* Support for x86_64 on aarch64 emulation
@ 2022-04-08 12:21 Redha Gouicem
2022-04-08 15:27 ` Richard Henderson
0 siblings, 1 reply; 3+ messages in thread
From: Redha Gouicem @ 2022-04-08 12:21 UTC (permalink / raw)
To: qemu-devel; +Cc: d.g.sprokholt
We are working on support for x86_64 emulation on aarch64, mainly
related to memory ordering issues. We first wanted to know what the
community thinks about our proposal, and its chance of getting merged
one day.
Note that we worked with qemu-user, so there may be issues in system
mode that we missed.
# Problem
When generating the TCG instructions for memory accesses, fences are
always inserted *before* the access, following this translation rule:
x86 --> TCG --> aarch64
-------------------------------------
RMOV --> Fm_ld; ld --> DMBLD; LDR
WMOV --> Fm_st; st --> DMBFF; STR
Here, Fm_ld is a fence that orders any preceding memory access with
the subsequent load.

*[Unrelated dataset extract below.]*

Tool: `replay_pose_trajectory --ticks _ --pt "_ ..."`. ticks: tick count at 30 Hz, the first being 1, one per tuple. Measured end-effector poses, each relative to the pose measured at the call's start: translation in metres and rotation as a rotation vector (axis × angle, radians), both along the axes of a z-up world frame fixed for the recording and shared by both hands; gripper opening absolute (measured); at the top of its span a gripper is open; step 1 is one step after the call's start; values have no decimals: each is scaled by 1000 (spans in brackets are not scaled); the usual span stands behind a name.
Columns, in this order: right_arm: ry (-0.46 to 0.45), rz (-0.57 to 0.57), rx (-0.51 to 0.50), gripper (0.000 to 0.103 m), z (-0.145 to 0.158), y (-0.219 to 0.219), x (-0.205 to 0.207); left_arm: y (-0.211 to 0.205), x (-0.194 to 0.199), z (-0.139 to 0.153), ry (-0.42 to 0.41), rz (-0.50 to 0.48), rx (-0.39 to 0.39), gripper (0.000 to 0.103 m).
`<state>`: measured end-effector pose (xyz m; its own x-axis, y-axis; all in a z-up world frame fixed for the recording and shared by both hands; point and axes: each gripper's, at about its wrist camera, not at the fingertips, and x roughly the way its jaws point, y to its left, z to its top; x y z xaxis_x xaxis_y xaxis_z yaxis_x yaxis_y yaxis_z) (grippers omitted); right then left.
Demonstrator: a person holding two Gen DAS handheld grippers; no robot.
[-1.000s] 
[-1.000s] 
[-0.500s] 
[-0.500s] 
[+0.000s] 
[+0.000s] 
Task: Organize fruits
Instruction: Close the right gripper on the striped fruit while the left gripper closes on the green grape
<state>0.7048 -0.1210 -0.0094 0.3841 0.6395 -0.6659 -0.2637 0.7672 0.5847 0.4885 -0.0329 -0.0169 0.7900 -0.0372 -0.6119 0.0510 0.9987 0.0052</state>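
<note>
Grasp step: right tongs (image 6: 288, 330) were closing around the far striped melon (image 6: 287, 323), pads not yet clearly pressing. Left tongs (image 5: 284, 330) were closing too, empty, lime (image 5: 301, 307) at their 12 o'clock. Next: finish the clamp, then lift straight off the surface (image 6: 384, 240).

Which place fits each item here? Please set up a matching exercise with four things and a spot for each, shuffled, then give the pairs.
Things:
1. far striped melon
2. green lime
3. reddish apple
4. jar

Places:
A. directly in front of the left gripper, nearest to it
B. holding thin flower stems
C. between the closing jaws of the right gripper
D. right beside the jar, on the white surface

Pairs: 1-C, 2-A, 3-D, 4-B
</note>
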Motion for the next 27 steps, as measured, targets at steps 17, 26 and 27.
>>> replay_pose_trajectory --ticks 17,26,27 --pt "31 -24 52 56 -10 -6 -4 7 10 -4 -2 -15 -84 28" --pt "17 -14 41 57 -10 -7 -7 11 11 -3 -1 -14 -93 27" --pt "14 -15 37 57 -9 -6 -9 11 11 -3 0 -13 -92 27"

F_m_st is a fence that orders any preceding
memory access with the subsequent store. This means that, in TCG, all
memory accesses are ordered by fences. Thus, no memory accesses can be
re-ordered in TCG. This is a problem, because it is *stricter than
x86*. Consider when a program contains:
WMOV; RMOV
x86 allows re-ordering independent store-load pairs, so the above pair
can safely re-order on an x86 host. However, with QEMU's current
translation, it becomes:
DMBFF; STR; DMBLD; LDR
In this target aarch64 code, no re-ordering is possible. Hence, QEMU
enforces a stronger model than x86. While that is correct, it harms
performance.
# Solution
We propose an alternative scheme, which we formally proved correct
(paper under review):
x86 --> TCG --> aarch64
-------------------------------------
RMOV --> ld; Fld_m --> LDR; DMBLD
WMOV --> Fst_st; st --> DMBST; STR
This new scheme precisely captures the observable behaviors of the
input program (in x86's memory model). This behavior is preserved in
the resulting TCG and aarch64 programs. Which the inserted fences
enforce (formally verified). Note that this scheme enforces fewer
ordering than the previous (unnecessarily strong) mapping scheme. This
new scheme benefits performance. We evaluated this on benchmarks
(PARSEC) and got up to 19.7% improvement, 6.7% on average.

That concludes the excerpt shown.